And reading that this prevents Linux to support some hardware setups makes me even more grumpy.
Preparing the kernel for UEFI secure boot Posted Sep 7, 2012 6:14 UTC (Fri) by Cyberax (✭ supporter ✭, #52523) [Link]
>Instead, the bugs that allow malware to become root (or execute code with root privileges) should be fixed
So are you proposing a genocide? Or maybe simply the total ban of all computers?
Preparing the kernel for UEFI secure boot Posted Sep 13, 2012 22:20 UTC (Thu) by apollock (subscriber, #14629) [Link]
> I also highly dislike the idea that root isn't trusted anymore. That's not the spirit of unix/linux.
Isn't this the same as SELinux? root isn't particularly all-powerful there either.
Preparing the kernel for UEFI secure boot Posted Sep 7, 2012 8:25 UTC (Fri) by rvfh (subscriber, #31018) [Link]

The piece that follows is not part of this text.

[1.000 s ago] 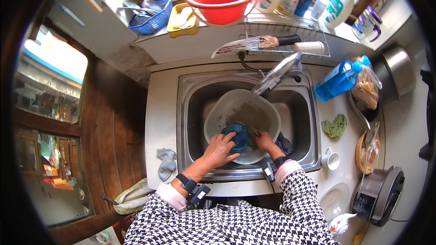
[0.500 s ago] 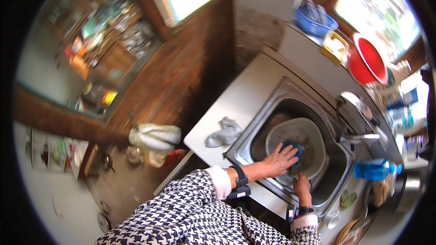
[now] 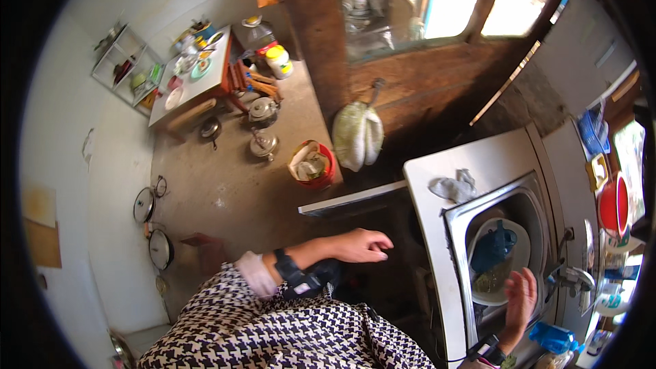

As long as secure boot can be disabled in BIOS, I don't care all that much:
* buy machine * disable 'secure' boot * install favourite distribution's standard flavour
Preparing the kernel for UEFI secure boot Posted Sep 7, 2012 9:00 UTC (Fri) by etienne (subscriber, #25256) [Link]
IHMO if you cannot disable 'secure' boot in the beginning you will not be able to install Linux anyway, because you will not be able to boot the DVD containing the distribution (that would be an unverifiable/unsecured boot and no way to check El-Torito bootloader/kernel combined security); same for network booting (start/authorise the booting before receiving the kernel so no way to check it).
For sure you may be able to disable 'secure' boot using a PS2 keyboard (the USB stack will not be completely initialised in time for you to press the magic key on your USB keyboard), once you have guessed which magic key combination to press (displaying that key combination on the screen would not be secure). Unfortunately the PC motherboard manufacturer will remove the PS2 keyboard plug to save money, did you kept your soldering iron? Moreover, removing/untrusting root means that there is no more any way to debug/repair bad stuff happening, a failing hard disk, a signed but buggy driver on your hardware, a corrupted UEFI FLASH / bad UEFI FLASH checksum, a video card exchanged by the same one but with a different BIOS...
Preparing the kernel for UEFI secure boot Posted Sep 7, 2012 10:45 UTC (Fri) by wookey (subscriber, #5501) [Link]
That has two problems. 1) If your machine doesn't have an option to turn secure boot off you are knackered and 2) If you _want_ to be able to secure yourself against malware booting the wrong thing (which is a reasonable thing to want), just turning the feature off isn't ideal.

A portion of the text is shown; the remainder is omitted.